Our findings show that factor analysis of DTI identified 3 dominant patterns of WM injury in pediatric TBI patients, describing regional changes in: 1) subcortical + cortical diffusivity (ADC, RD, AD), 2) subcortical diffusivity, and 3) subcortical + cortical anisotropy (FA). Unlike prior studies showing a relationship between FA and outcome, our study showed that only subcortical + cortical diffusivity was associated with 12 month neurocognitive outcomes. Factor analysis provides a unique statistical approach to analyze DTI data and potentially could be used to combine different data streams (DTI, MR spectroscopy, SWI) representing different elements of injury.

Acknowledgements

Supported by the NINDS R01-NS054001

References

1. Roberts RM, Mathias JL, Rose SE. Relationship Between Diffusion Tensor Imaging (DTI) Findings and Cognition Following Pediatric TBI: A Meta-Analytic Review. Dev Neuropsychol. 2016 Apr;41(3):176-200.
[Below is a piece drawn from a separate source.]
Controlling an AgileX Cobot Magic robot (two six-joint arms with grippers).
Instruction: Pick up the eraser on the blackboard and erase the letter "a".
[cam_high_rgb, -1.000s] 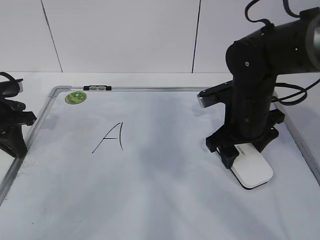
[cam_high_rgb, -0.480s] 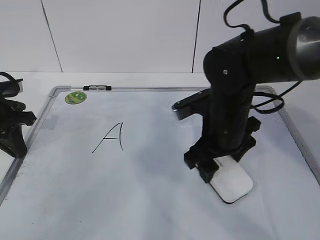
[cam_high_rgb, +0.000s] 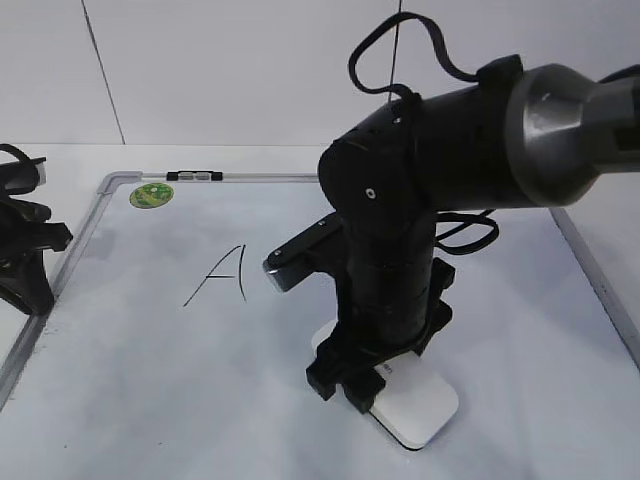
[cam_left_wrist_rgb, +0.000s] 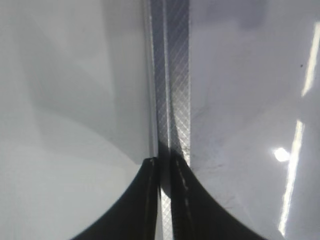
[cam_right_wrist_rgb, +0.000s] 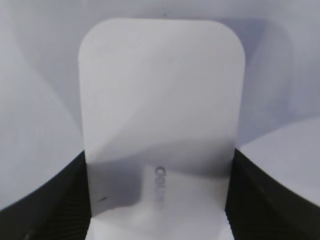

2. Ghosh N, Holshouser B, Oyoyo U, Barnes S, Tong K, Ashwal S. Combined Diffusion Tensor and Magnetic Resonance Spectroscopic Imaging Methodology for Automated Regional Brain Analysis: Application in a Normal Pediatric Population. Dev Neurosci. 2017;39(5):413-429.

3. Mohamed MA, Lentz MR, Lee V, Halpern EF, Sacktor N, Selnes O, Barker PB, Pomper MG. Factor analysis of proton MR spectroscopic imaging data in HIV infection: metabolite-derived factors help identify infection and dementia. Radiology. 2010 Feb;254(2):577-86.

Figures

Figure 1: Image analysis pipeline and fusion methodology.